As she grew up, she was always asking when she would be married. One day she and her mother met with a Jewish matchmaker. In her collection of photographs, Miriam spotted a handsome young man named Bela Rosenthal. They were married in 1944.
They were together only a short time before Bela was sent to a slave labour camp and Miriam to Auschwitz.
One day in Auschwitz an SS officer told the pregnant women to step forward, as their food rations were being doubled. Miriam, who was four months pregnant, didn't move. "Miriam, what are you doing?" her cousin asked. But Miriam stood where she was.
Two hundred women stepped forward, including some who weren't pregnant. All 200 went to the gas chambers.
Miriam was moved to a satellite camp at Dachau, and wound up in a cellar with six other pregnant women. Miriam was the last of the seven to give birth.
Babies were regarded as useless mouths to feed and were normally murdered at birth.
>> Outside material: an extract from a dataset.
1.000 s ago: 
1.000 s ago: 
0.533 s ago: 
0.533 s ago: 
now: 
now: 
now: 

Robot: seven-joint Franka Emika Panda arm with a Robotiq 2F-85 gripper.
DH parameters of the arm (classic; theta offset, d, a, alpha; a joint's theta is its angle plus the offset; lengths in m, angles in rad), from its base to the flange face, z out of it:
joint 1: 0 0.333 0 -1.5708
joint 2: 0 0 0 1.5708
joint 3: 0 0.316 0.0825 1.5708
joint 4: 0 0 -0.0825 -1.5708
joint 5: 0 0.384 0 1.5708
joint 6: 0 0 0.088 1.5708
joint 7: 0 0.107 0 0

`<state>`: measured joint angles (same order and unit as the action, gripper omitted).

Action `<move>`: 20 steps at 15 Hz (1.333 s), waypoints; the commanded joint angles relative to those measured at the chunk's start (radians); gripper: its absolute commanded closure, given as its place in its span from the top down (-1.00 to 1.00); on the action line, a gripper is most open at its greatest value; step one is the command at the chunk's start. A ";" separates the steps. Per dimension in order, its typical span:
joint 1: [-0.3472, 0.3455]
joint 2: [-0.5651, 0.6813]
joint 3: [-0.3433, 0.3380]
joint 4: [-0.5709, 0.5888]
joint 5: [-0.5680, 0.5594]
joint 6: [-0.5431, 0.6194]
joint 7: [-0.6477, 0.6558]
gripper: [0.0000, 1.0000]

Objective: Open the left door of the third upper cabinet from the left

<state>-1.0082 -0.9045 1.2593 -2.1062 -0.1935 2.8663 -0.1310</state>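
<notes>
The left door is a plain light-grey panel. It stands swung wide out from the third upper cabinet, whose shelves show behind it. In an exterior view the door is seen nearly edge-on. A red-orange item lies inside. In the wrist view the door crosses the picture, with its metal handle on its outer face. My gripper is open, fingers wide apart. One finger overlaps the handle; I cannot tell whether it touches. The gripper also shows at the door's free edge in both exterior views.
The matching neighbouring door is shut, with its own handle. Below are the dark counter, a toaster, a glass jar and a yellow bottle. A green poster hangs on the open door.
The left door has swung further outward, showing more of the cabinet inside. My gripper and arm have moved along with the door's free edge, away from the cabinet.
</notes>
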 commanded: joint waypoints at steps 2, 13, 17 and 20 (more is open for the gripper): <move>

Somehow these survived. American soldiers who liberated the camp wept when they saw the babies in a graveyard of bones.
Miriam returned to Komarno - and found Bela. He too had survived.
"I could see him coming, running from afar, and I shouted 'Bela, Bela.' I wasn't sure it was him," says Miriam. "He was running and calling my name. I can't describe that feeling when he saw our baby, when he saw Leslie for the first time. We cried and cried and cried."
In 1947, the three moved to Canada. Bela became a rabbi. He died aged 97.
Miriam still has Leslie, her "miracle baby." He's 67 now. He visits his mother every day. He knows something of what his mother auffered.
Miriam has just celebrated her 90th birthday.